Interprets natural language dates into actionable timeline entries.

GROUNDING THE AI

Real Regulation, Not Search Results

The first version of Quill relied entirely on live web search. The Product Analyzer would generate search queries, Tavily would fetch results, and the Requirements Generator would synthesize what came back. It worked—but accuracy was dependent on what the search engine returned for each run. For well-known regulations like HIPAA and FDA 510(k), results were consistent. For niche requirements like DEA e-prescribing rules or state telehealth licensing, they were hit-or-miss.

For a compliance tool, that's not acceptable. A content recommendation that's slightly off is an inconvenience. A compliance requirement that's missing is a liability. The accuracy bar is fundamentally different.

I built a RAG (Retrieval-Augmented Generation) pipeline to solve this: a curated corpus of 30 authoritative regulatory documents—FDA guidance, HIPAA rules, EU MDR, GDPR, FTC health app requirements, NIST frameworks—collected, chunked into semantically meaningful segments, and embedded as vectors in a Postgres database (Supabase pgvector).

Now when a user runs discovery, Quill searches both sources in parallel: the curated corpus (high trust, always available) and live web search (broad coverage for anything not yet in the corpus). The Search Orchestrator merges and scores both—results from authoritative .gov sources auto-score at the highest tier regardless of where they came from.

MODEL SELECTION

A Product Decision, Not a Technical One

I benchmarked Claude Haiku, Sonnet, and Opus against a telehealth + e-prescriptions scenario:

Haiku

100% recall on critical requirements (5/5). 11 total requirements. ~190s, ~$0.05/query.

Sonnet

100% recall on critical requirements (5/5). 15 total requirements. ~285s, ~$0.25/query.

Opus

Timed out (>300s, ~$1.25/query).
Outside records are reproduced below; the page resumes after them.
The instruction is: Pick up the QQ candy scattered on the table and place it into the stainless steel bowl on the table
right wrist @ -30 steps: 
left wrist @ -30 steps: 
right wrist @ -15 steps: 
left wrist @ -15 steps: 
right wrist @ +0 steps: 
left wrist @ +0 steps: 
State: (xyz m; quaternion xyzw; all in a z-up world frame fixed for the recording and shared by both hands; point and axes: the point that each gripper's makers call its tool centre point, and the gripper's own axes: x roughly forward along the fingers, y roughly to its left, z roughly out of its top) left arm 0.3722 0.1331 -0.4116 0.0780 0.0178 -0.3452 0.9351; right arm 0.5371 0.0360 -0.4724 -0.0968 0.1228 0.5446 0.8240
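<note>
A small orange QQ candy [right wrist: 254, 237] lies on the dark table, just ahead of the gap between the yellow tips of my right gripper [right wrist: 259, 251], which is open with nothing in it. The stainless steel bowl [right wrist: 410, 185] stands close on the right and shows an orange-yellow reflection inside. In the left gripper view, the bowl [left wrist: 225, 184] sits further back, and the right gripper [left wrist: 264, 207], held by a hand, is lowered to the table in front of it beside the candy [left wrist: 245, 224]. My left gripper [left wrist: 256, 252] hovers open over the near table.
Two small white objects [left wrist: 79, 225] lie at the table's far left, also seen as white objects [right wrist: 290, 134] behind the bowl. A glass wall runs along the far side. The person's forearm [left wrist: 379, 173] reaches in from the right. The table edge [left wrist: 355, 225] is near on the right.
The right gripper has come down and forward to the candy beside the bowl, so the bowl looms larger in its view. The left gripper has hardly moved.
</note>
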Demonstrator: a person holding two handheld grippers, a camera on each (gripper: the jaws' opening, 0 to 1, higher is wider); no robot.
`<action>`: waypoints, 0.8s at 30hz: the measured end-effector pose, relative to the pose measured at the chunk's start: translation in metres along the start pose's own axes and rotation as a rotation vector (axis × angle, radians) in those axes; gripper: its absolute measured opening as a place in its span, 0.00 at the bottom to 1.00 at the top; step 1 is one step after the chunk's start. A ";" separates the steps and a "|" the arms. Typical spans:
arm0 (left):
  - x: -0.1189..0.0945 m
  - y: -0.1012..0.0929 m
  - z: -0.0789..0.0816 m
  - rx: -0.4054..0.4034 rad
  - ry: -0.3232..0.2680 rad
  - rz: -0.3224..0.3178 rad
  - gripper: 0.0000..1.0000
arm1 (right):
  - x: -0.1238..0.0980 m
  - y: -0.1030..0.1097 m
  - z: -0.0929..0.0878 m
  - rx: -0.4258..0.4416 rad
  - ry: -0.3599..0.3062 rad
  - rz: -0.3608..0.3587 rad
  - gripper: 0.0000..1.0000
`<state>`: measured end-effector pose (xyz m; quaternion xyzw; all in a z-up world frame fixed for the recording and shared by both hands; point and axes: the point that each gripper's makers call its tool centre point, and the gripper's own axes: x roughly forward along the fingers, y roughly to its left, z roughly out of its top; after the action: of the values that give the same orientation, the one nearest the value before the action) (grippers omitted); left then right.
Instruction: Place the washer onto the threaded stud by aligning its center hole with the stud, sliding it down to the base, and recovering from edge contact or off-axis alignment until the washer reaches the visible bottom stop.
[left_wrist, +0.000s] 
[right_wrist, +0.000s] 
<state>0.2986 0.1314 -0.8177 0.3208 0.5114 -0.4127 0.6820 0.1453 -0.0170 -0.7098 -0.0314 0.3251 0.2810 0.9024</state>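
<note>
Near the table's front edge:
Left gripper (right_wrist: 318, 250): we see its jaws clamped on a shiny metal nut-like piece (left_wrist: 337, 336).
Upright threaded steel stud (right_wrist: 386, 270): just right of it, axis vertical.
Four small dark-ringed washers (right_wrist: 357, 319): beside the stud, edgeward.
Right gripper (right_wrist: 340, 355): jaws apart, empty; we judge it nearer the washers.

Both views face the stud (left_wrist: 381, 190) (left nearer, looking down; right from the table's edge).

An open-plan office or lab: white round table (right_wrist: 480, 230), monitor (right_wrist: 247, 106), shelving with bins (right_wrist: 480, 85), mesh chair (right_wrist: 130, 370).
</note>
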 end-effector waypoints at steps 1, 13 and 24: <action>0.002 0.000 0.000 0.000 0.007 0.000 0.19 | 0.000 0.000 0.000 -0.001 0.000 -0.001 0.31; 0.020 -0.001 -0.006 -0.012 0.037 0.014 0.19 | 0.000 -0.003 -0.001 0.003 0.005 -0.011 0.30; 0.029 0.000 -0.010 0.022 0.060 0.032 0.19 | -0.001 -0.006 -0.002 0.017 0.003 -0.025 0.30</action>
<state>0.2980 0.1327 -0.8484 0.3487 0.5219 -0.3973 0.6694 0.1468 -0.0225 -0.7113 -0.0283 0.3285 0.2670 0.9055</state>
Too slow and expensive for interactive use.

Both Haiku and Sonnet hit 100% recall on the requirements that matter most. Sonnet surfaced 4 additional requirements at 5x the cost. I selected Sonnet for the MVP and designed a tiered architecture: Haiku for the free tier, Sonnet for paid tiers. That's a product decision about what level of depth each tier deserves and what unit economics each tier can sustain.
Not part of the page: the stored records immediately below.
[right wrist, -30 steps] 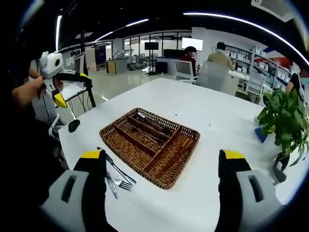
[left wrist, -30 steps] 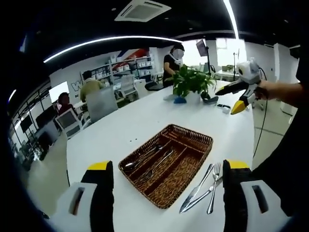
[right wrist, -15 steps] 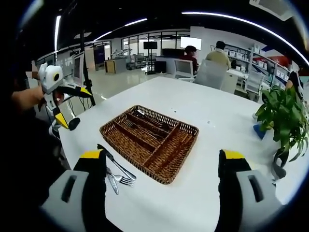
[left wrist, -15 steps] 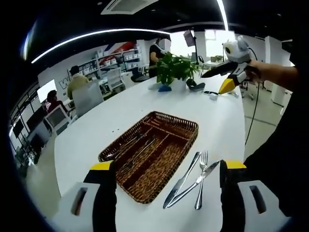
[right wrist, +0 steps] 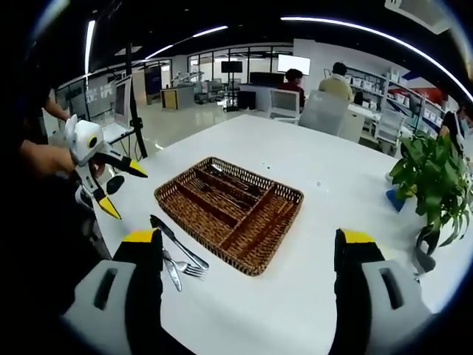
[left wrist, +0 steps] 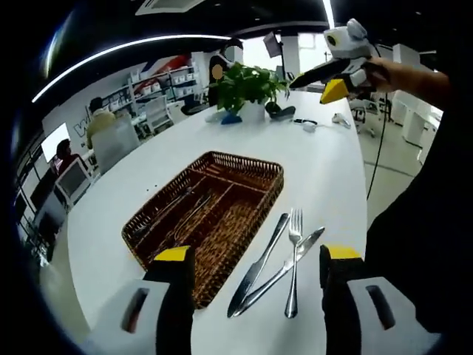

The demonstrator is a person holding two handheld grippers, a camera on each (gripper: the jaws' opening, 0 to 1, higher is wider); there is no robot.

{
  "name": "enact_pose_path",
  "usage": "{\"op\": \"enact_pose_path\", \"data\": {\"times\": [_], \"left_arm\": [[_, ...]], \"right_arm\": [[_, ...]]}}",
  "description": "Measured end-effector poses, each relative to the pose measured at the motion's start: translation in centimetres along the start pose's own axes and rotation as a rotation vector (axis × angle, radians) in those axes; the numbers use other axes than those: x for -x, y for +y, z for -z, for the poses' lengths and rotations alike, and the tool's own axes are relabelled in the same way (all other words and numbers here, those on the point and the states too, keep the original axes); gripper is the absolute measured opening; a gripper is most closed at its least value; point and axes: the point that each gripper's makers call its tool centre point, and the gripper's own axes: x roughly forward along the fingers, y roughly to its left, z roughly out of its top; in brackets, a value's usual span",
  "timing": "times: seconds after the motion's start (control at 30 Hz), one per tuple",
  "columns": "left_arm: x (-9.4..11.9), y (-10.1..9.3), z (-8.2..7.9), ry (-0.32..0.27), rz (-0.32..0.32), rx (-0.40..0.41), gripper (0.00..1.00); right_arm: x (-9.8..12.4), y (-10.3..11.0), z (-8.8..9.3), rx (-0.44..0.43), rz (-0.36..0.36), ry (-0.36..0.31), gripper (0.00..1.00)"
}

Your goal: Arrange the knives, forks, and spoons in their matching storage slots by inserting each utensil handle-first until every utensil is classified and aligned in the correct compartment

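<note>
Three utensils (left wrist: 277, 262) crossed beside basket (left wrist: 209, 207); both tools agape (empty): grabbing one may drag its neighbours.

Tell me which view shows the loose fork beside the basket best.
The left gripper view: the fork lies whole between the open jaws, tines toward the far end, beside two knives. In the right gripper view the fork is mostly hidden behind the right gripper's jaw.

Big open office, long curved white table (right wrist: 295, 185), people sitting at desks with grey office chairs (right wrist: 325, 115), white shelves full of boxes (left wrist: 159, 100), dark wall screens (right wrist: 230, 68), long bright ceiling light strips (right wrist: 355, 29), green leafy potted plant (left wrist: 247, 85)
</note>
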Motion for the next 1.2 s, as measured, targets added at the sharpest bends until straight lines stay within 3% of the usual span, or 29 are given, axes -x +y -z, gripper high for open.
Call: {"op": "enact_pose_path", "data": {"times": [0.27,0.37,0.5,0.83,1.03,1.2], "left_arm": [[-3.7,-2.5,4.2,0.099,0.078,-0.013,0.58],[-4.6,-2.8,5.0,0.108,0.090,0.017,0.54],[-5.7,-3.5,5.6,0.109,0.113,0.028,0.44],[-8.1,-5.9,8.2,0.190,0.191,0.032,0.22],[-8.7,-6.0,8.5,0.198,0.193,0.046,0.11],[-9.0,-6.3,9.1,0.214,0.209,0.023,0.09]], "right_arm": [[0.3,-0.5,0.2,-0.007,0.010,-0.003,1.00],[0.5,-0.9,0.5,-0.016,0.017,0.001,1.00],[0.6,-1.0,0.8,-0.021,0.021,0.006,1.00],[0.4,-1.3,1.0,-0.028,0.022,0.012,1.00],[0.3,-1.5,1.1,-0.033,0.025,0.016,1.00],[0.2,-1.7,1.3,-0.037,0.028,0.021,1.00]]}}
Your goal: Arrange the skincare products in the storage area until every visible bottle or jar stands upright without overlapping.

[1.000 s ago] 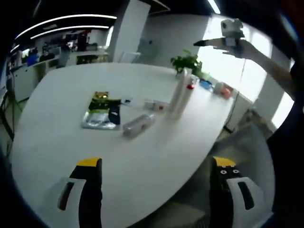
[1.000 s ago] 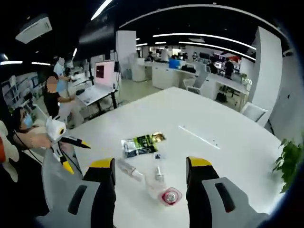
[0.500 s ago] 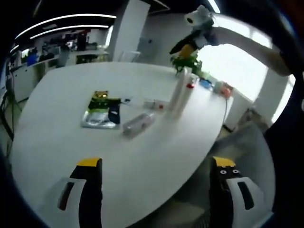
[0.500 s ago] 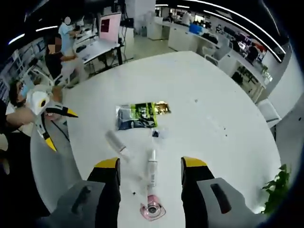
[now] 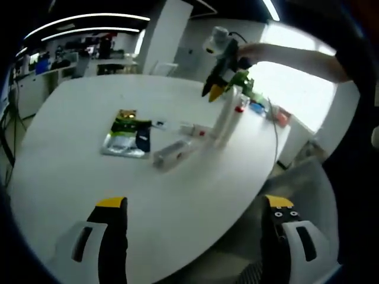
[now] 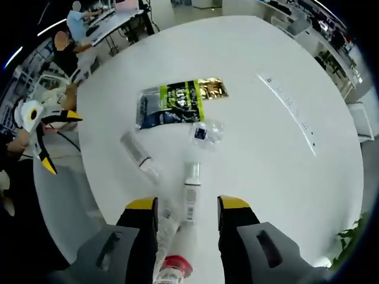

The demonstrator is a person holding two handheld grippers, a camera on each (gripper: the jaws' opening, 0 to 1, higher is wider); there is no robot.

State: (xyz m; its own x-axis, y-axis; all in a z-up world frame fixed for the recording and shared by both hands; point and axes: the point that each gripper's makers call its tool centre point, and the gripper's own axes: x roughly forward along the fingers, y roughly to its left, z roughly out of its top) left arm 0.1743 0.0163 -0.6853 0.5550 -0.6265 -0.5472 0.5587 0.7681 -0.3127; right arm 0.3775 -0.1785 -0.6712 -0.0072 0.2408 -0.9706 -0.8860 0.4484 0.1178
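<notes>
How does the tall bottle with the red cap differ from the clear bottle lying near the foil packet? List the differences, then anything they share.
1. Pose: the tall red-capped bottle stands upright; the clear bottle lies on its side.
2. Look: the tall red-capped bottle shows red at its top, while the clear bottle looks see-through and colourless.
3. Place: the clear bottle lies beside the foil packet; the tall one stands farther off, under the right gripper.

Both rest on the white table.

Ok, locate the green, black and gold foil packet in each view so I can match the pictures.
Left gripper view: green, black and gold foil packet lies flat on the white table, left of centre.
Right gripper view: the packet lies above centre, beyond the open jaws.
Shared landmark: the clear tube lying on its side beside the packet.
</notes>
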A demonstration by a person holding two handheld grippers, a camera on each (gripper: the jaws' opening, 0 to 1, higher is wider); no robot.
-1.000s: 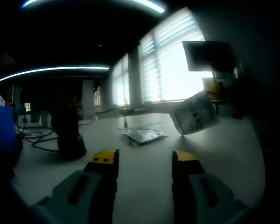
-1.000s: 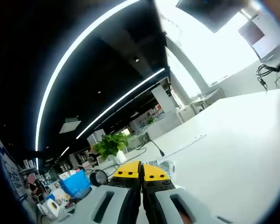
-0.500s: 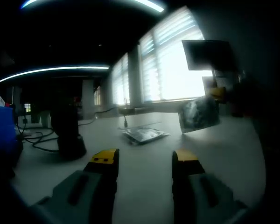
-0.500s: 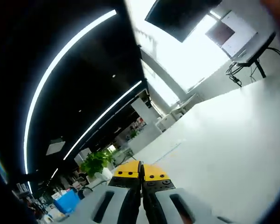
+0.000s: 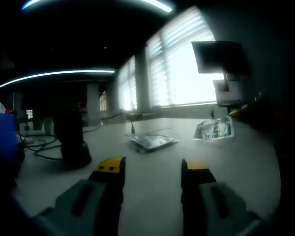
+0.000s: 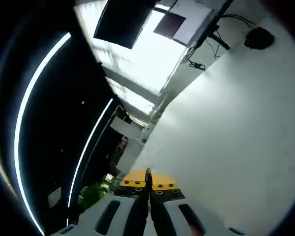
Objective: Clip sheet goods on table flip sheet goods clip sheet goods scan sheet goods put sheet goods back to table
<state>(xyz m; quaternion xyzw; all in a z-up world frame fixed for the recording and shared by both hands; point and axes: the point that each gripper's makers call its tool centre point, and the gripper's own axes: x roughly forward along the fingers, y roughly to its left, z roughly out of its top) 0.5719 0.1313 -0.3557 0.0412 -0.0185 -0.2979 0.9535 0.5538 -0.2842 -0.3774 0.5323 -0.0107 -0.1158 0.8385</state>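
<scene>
My left gripper (image 5: 153, 166) hangs open over the white table (image 5: 152, 196), nothing between its yellow-tipped jaws. Beyond it a small pile of clear sheet packets (image 5: 152, 142) lies flat on the table. Further right, one silvery sheet packet (image 5: 214, 130) hovers low over the tabletop, tilted nearly flat, with the right gripper's yellow tip (image 5: 235, 112) at its far edge. In the right gripper view my right gripper (image 6: 148, 185) has its jaws pressed together, and the packet itself is hidden there.
A black stand-like object (image 5: 72, 142) with cables sits left of the pile, and a blue box (image 5: 2, 137) is at the far left. A dark monitor (image 5: 219, 57) hangs before bright windows. In the right gripper view a black round object (image 6: 259, 37) lies on the table (image 6: 226, 128).
The held packet has swung from facing the left camera to nearly flat and dropped lower toward the table. The right gripper view has rolled strongly. The left gripper has stayed still.
</scene>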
Prequel compliance checklist UI showing structured requirements output

RESULTS

Live and Learning

100%

Recall on critical requirements

87-96%

Gross margin per discovery run

$0.05

Cost per free-tier query

The prototype is live at buildprequel.com. The core flow works end-to-end: describe your product, get a structured compliance checklist, generate an action plan, and deep-dive into any requirement.

User research is ongoing. I've been talking to designers and engineers alongside PMs—they're builders too, and their decisions are directly shaped by compliance requirements.
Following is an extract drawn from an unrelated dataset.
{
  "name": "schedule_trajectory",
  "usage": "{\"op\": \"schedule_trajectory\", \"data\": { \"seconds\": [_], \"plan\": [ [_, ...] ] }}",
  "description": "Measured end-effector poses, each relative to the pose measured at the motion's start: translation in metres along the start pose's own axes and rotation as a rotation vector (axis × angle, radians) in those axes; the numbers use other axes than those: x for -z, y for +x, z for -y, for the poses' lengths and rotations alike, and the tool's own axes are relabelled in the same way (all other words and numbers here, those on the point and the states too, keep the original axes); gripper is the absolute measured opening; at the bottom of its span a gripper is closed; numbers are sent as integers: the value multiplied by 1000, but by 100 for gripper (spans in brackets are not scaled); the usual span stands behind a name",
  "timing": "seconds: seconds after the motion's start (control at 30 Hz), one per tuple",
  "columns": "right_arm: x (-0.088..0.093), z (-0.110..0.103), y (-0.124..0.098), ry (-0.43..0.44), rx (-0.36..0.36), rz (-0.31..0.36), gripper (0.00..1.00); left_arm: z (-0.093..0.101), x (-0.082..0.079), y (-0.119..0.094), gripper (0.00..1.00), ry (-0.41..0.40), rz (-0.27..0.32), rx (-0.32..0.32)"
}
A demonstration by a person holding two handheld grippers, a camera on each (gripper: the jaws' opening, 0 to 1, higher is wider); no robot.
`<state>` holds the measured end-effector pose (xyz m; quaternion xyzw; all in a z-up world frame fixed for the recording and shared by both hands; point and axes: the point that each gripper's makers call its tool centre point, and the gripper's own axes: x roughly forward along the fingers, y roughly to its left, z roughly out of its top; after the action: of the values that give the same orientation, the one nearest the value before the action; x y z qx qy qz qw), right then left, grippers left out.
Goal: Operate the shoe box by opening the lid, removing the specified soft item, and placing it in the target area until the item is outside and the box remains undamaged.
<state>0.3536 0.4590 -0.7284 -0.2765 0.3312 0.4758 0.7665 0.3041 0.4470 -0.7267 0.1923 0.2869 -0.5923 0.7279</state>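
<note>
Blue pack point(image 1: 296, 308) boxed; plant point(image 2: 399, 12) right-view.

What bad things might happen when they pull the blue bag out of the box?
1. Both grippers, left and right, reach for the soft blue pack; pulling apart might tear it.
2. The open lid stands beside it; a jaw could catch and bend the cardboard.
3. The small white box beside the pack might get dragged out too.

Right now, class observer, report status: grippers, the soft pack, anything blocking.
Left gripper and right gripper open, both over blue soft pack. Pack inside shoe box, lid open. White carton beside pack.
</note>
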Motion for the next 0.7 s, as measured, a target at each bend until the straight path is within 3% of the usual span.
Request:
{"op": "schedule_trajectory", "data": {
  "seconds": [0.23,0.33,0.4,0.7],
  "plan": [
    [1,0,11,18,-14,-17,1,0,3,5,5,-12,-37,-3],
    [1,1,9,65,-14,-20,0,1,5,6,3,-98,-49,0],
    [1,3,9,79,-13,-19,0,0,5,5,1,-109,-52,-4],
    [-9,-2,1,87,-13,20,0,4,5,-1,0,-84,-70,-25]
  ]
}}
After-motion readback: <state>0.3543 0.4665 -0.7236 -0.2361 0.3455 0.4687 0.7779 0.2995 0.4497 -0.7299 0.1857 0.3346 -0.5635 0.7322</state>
"A company that isn't scared of AI would pay so much money for this. I think there's a real need for a product like this. This is a phenomenal product."
— Geppi, former VP of Product, Dentsply Sirona

REFLECTION

What I Took Away

What I learned: Vibe coding changed how I think about what's possible. Being able to build a working prototype, run my own test cases, and evaluate models myself—it felt like I could build anything. Running the evaluations was especially valuable. Testing Haiku vs. Sonnet vs. Opus against real scenarios taught me firsthand why model selection is a product decision. It depends on your users, your pricing, and what tradeoffs your product can tolerate. Building the RAG pipeline reinforced something similar: the decision to curate a regulatory corpus wasn't an engineering decision—it was a product decision about what accuracy standard a compliance tool has to meet.

What's next: The natural extension is ongoing compliance audits. Prequel currently solves the launch moment: "what do I need before I ship?" But requirements don't stop at launch. Regulations change, products evolve, and teams need periodic verification that they still meet the requirements Prequel surfaced. Moving from one-time discovery into continuous compliance monitoring is the logical next step.

What I'd do differently: Start user research earlier. Three years of lived experience gave me strong conviction, but talking to builders outside my own context sooner would have pressure-tested my assumptions and shaped the MVP scope faster.